The Energy Ministry has proposed discontinuing
so-called “last mile” contracts, a mechanism of cross subsidizing
in the power industry, in the 18 regions that are mostly affected
by the problem, business media reported recently.
During the reorganization of former power
monopoly UES, the Federal Grid Company of Unified Energy Systems
(FGC UES) received the country’s trunk grids with a tension of at
least 110 kilovolts, while interregional distribution grid
companies (IDGCs), part of IDGC Holding, received distribution
grids of lower tensions. Large power consumers connect their
facilities to trunk grids, thus becoming clients of FGC UES. IDGCs
only have small companies and residential consumers as clients, who
are not able to provide the companies with sufficient revenue.
Under “last mile” contracts, FGC UES leases out some power
transmission lines to IDGCs, so that industrial consumers pay for
power transmission to both FGC UES and IDGCs, whose tariffs are
higher than those of FGC UES.
“Last mile” contracts were initially expected to
be in force until 2011, as the government sought to change the
tariff calculation system in the sector within three years of UES’

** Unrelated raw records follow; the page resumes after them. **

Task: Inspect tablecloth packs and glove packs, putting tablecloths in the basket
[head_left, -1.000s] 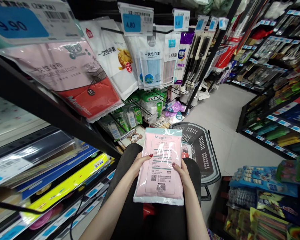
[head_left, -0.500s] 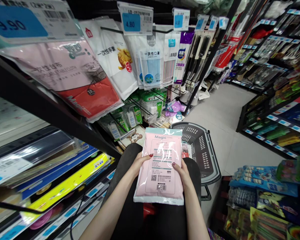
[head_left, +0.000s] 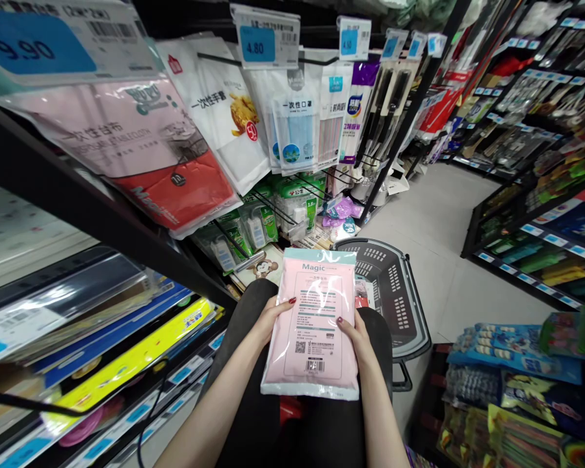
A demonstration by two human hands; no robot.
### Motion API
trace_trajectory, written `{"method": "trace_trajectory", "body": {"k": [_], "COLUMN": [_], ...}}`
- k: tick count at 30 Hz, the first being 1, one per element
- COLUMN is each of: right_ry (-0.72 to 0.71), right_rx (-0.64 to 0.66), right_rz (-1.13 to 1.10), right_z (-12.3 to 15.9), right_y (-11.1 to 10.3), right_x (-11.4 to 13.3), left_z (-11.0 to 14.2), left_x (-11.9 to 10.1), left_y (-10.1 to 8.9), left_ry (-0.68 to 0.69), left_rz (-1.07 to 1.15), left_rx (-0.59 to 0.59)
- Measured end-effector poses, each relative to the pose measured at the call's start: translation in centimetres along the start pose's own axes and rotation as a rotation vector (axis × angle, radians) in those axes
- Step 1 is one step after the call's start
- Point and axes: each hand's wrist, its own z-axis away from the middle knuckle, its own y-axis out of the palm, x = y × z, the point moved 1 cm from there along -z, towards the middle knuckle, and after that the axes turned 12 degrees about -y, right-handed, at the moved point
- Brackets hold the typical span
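Note:
A flat pink plastic packet (head_left: 314, 325) with a pale teal top strip marked "Magic" lies over my knees, its printed back side with barcode and QR code facing up. My left hand (head_left: 269, 320) grips its left edge, thumb on top. My right hand (head_left: 355, 338) grips its right edge the same way, fingers hidden beneath. Just beyond the packet a dark grey shopping basket (head_left: 394, 286) stands on the floor, with a small red-and-white item inside.
A black shelf rack (head_left: 102, 221) fills the left, hung with packets: a pink and red tablecloth pack (head_left: 141, 156), gloves, masks (head_left: 295, 133), green floss packs (head_left: 268, 218). Blue price tags hang above. Grey aisle floor (head_left: 448, 214) runs ahead; stocked shelves (head_left: 541, 247) line the right.

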Motion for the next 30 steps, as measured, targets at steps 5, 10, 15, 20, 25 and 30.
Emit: {"method": "trace_trajectory", "body": {"k": [5,10,15,20,25,30], "right_ry": [-0.013,-0.052,-0.079,-0.079,-0.076,-0.083], "right_rx": [0.012,0.042,0.036,0.036,0.045,0.053], "right_rz": [-0.01,-0.015,0.002,0.0,-0.003,0.043], "right_z": [-0.02,0.02,0.09,0.04,0.14,-0.03], "right_y": [-0.12,-0.5,-0.88,-0.86,-0.7,-0.66], "right_x": [-0.09,-0.33,-0.73,-0.75,-0.34,-0.66], "left_z": [-0.17,-0.07,0.06,0.03,-0.08,-0.12], "left_x": [0.1,0.12,0.11,0.08,0.16,0.25], "left_y": [-0.13,-0.32,-0.55,-0.47,-0.53,-0.58], "left_ry": [-0.002,-0.005,-0.003,-0.007,-0.006,-0.015], "left_rz": [0.028,0.038,0.055,0.065,0.077,0.084], "left_rx": [-0.031,-0.015,-0.055,-0.039,-0.042,-0.084]}}
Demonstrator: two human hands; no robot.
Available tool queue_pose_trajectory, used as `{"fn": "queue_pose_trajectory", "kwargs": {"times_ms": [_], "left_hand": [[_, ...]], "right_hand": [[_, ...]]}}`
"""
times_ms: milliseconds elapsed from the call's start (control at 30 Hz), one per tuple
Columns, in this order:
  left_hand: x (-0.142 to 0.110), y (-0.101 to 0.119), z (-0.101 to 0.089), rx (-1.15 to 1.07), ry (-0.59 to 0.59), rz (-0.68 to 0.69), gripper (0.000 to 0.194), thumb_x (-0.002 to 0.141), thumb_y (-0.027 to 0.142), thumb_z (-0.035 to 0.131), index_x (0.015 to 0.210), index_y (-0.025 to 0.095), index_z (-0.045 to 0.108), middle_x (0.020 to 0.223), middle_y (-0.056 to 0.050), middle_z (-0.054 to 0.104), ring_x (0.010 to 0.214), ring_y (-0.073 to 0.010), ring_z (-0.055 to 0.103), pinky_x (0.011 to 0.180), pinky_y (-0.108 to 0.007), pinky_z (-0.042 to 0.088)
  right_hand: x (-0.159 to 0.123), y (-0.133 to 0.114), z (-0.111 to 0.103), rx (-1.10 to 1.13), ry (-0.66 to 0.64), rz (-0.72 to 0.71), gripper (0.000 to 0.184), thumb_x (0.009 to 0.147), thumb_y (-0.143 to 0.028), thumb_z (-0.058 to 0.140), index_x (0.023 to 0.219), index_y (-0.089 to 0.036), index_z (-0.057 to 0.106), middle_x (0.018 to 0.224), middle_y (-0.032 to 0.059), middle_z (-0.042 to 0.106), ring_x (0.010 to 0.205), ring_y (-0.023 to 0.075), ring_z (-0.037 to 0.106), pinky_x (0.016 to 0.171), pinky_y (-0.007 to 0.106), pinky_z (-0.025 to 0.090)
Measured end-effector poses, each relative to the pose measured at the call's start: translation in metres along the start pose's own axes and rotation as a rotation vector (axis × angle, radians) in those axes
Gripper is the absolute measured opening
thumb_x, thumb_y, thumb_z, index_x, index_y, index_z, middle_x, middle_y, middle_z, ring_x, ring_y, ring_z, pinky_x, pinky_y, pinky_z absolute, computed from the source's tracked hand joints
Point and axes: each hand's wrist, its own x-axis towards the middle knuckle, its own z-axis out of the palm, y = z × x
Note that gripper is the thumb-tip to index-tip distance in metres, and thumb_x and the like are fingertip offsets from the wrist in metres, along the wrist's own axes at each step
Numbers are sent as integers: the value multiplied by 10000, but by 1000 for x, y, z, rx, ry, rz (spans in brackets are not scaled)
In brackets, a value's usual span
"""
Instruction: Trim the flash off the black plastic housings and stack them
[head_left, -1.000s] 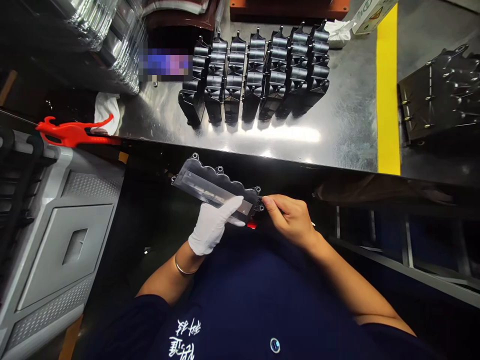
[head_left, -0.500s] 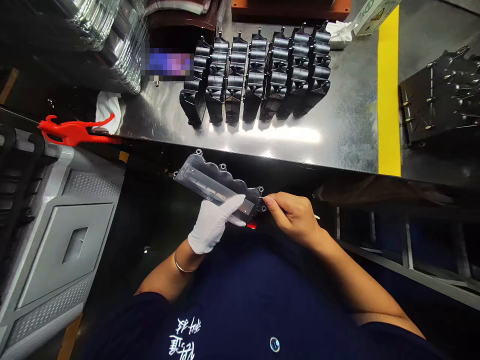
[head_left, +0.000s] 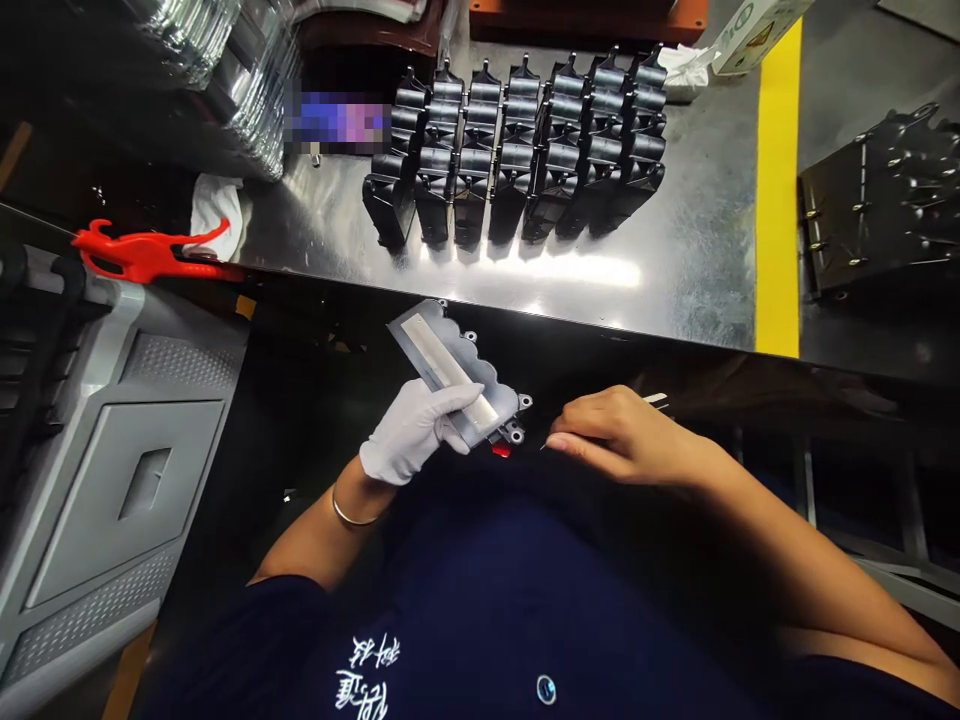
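In the head view my left hand (head_left: 409, 430), in a white glove, grips a black plastic housing part (head_left: 491, 378). The part has a scalloped edge, small eyelets with metal rings and a pale flat strip along its face. My thumb lies across that strip; the other fingers are mostly hidden beneath. A small red piece (head_left: 501, 450) shows under the part's lower end. To the right, clear of the part, my bare right hand (head_left: 615, 435) is closed on a thin pointed tool (head_left: 656, 399). Its fine tip pokes out past the fingertips, and pale ends stick out behind the hand.
Several similar black parts (head_left: 514, 160) stand in a row on the metal table (head_left: 697, 240). A red air gun (head_left: 142, 255) and a white cloth (head_left: 214, 215) lie at its left edge. Yellow tape (head_left: 778, 200) crosses the right side, before another black part (head_left: 877, 200).
My right hand has drawn away from the part's eyelet end, to the right and slightly down. The part has tilted in my left hand, and its strip now catches the light.
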Motion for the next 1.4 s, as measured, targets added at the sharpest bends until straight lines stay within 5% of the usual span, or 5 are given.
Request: {"fn": "queue_pose_trajectory", "kwargs": {"times_ms": [367, 867, 1033, 1233, 1400], "left_hand": [[4, -12, -3, 75, -116, -67, 378, 789, 345, 697, 1094, 123, 669, 911, -94, 712, 681, -175, 671, 400, -184, 469], [5, -11, 1, 52, -110, -135, 230, 813, 271, 661, 961, 100, 702, 769, -74, 705, 565, -129, 634, 388, -168, 471], [14, 2, -12, -233, -34, -100, 169, 827, 195, 623, 945, 92, 688, 846, -76, 716, 634, -134, 679, 477, -183, 552], [18, 1, -13, -344, -129, -243, 115, 820, 148, 617, 891, 85, 681, 770, -64, 699, 681, -149, 693, 646, -234, 597], [17, -4, -3, -222, -279, -387, 284, 885, 351, 552, 826, 100, 671, 674, -53, 660, 538, -122, 630, 535, -220, 539]], "right_hand": [[13, -1, 4, -221, 133, -23, 375, 972, -343, 417, 695, -166, 598, 591, 11, 555, 513, 101, 478, 512, 241, 304], [10, 7, 4, -134, 23, -72, 399, 981, -355, 411, 686, -169, 606, 578, 0, 537, 502, 92, 447, 529, 251, 280], [-1, 12, 16, -76, -93, -58, 433, 974, -380, 428, 628, -171, 584, 534, -15, 522, 466, 83, 444, 505, 250, 294], [2, 12, 21, -62, 372, -68, 356, 837, -474, 641, 1046, -185, 651, 976, 102, 702, 802, 158, 677, 611, 228, 515], [15, 6, 20, -87, 329, -185, 434, 834, -441, 658, 1206, -224, 603, 1191, 95, 680, 978, 195, 695, 764, 261, 576]]}}
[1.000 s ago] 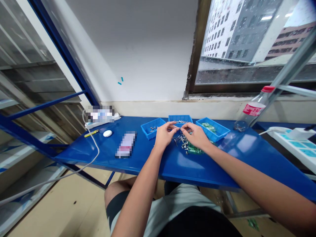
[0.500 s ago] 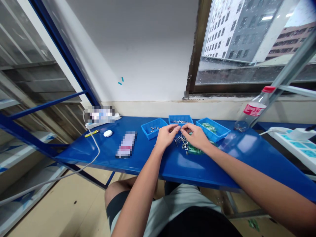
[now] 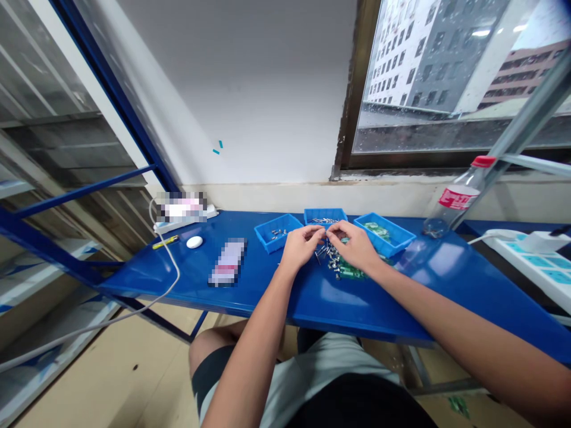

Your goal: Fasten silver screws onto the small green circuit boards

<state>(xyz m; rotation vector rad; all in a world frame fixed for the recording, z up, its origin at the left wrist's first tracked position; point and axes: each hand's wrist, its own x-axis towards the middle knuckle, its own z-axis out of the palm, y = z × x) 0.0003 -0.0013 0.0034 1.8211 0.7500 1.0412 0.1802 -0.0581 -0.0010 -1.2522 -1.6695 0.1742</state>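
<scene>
My left hand [image 3: 302, 242] and my right hand [image 3: 352, 242] meet fingertip to fingertip above the blue table [image 3: 267, 291]. Both are closed in a pinch, and whatever lies between the fingertips is too small or hidden to name. Just below them is a loose pile of metal screws [image 3: 332, 261], partly covered by my right hand. Green pieces [image 3: 350, 271] lie against the pile under my right wrist. Behind my hands stand three blue trays: the left tray [image 3: 269, 242] with a few small metal parts, the middle tray [image 3: 325, 213] with long screws, the right tray [image 3: 404, 242] with green pieces.
A blurred-out phone-shaped object [image 3: 228, 261] lies left of my hands. Farther left are a white round object [image 3: 194, 242], a yellow cutter [image 3: 165, 242] and a white cable [image 3: 178, 267]. A plastic bottle [image 3: 459, 199] and a white power strip [image 3: 539, 255] stand at the right.
My hands stay pinched together in the same place, with only a slight shift of the fingers. The view has moved very slightly; nothing else visibly differs.
</scene>
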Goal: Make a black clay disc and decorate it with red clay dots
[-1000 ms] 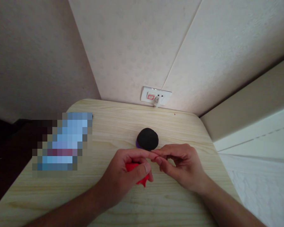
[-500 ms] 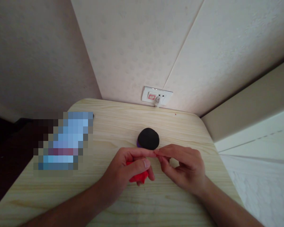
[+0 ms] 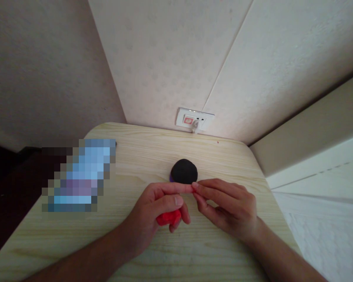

liquidation in 2008. However, as no changes were made, the
government issued a bill in 2010 to prolong “last mile” contracts
until 2014. In late 2011, former Energy Minister Sergei Shmatko
proposed postponing the liquidation of "last mile" contracts until
2017.
Cross subsidizing became especially problematic
in the past several years. The combined value of "last mile"
contracts has been estimated at 58 billion rubles in 2012, Deputy
Energy Minister Mikhail Kurbatov said at a meeting of the
government commission on the fuel and energy complex, adding that
the total volume of cross subsidizing in the power industry would
reach 207 billion rubles this year.
The contracts are first to be abolished in the
Altai, Primorsky, Krasnoyarsk, Perm, Chita, Sverdlovsk,
Chelyabinsk, Lipetsk, Rostov, Tyumen, Kirov, Tula, and Amur
regions, as well the constituent republics of Buryatia, Mari El,
Komi Republic, and the Jewish Autonomous District, as listed by
Kommersant business daily.
The method for liquidating cross subsidizing in
these regions is expected to be defined by September 1. The current
order will not be abruptly abolished, as tariffs for the general
population could soar by at least 15%, one of the commission’s
participants said. Two others said that tariffs were to gradually
grow to the national average. Moreover, a social norm for
consumption will be introduced and those consumers who exceed this
norm will have to make an additional payment.
In addition, part of residential consumers’
expenditures are to be compensated by regional governments, the
efficiency of the grid complex will be increased, while the
investment programs of grid companies can be reduced, an official
at the Energy Ministry said.
Analysts welcomed the government's intention to
solve the problem of cross subsidizing in the power sector and
believe that "last mile" contracts could be abolished without a
sharp tariff growth for residential consumers, but noted that the
move could have a negative impact on distribution grid companies'
financial results.
"We are happy with the government's initiative
concerning the long-standing problem of cross subsidizing and “last
mile” consumers, which has a negative impact on the investment
attractiveness of the power sector," Alfa-Bank utilities analysts
said. They noted, however, that they had yet to see certain
measures taken by the government and their implementation before
making conclusions on how the move will affect the sector.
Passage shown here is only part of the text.